[Dataset excerpts]
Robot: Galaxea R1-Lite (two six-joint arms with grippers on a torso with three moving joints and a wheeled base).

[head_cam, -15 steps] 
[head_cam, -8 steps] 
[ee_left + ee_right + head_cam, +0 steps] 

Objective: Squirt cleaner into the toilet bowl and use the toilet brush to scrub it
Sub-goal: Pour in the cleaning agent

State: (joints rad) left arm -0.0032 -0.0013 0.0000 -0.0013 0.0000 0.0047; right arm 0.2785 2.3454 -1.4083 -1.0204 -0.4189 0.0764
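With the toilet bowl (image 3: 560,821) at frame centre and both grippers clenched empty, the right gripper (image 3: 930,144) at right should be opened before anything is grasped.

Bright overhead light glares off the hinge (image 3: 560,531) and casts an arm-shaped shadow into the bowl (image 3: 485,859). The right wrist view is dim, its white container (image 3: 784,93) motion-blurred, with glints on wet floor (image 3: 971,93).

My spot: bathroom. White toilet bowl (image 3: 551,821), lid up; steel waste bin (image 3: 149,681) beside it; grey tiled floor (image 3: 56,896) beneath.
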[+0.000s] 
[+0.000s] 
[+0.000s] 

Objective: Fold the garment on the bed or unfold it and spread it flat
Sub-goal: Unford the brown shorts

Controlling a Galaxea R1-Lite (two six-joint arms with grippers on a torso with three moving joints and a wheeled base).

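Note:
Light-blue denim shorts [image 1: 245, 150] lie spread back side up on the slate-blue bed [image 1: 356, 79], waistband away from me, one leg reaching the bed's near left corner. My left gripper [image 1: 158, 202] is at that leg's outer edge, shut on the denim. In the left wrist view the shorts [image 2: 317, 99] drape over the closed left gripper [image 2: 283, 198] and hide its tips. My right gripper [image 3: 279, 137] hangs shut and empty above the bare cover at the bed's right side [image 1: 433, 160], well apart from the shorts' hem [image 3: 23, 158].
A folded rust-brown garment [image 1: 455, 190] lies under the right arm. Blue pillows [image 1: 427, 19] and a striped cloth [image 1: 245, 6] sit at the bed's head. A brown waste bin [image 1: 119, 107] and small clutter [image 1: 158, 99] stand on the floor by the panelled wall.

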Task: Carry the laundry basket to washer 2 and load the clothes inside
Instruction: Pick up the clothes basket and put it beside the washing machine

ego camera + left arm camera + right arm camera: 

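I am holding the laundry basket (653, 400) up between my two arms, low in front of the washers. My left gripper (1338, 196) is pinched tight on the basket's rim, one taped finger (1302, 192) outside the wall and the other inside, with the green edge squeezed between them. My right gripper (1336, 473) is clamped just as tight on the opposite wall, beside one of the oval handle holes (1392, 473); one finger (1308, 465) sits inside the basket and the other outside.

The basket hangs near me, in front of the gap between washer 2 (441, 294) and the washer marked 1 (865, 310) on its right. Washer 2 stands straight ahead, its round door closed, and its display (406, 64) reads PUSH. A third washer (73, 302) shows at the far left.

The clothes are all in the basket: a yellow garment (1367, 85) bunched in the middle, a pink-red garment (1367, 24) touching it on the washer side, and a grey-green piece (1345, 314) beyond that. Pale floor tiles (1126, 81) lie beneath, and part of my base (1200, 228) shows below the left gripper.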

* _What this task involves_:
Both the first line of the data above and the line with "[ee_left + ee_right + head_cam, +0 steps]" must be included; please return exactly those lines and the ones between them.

* _Exercise solution_:
Robot: Galaxea R1-Lite (two six-joint arms with grippers on a torso with three moving joints and a wheeled base).

[head_cam, -15 steps] 
[head_cam, -8 steps] 
[ee_left + ee_right + head_cam, +0 steps] 

No further output is required.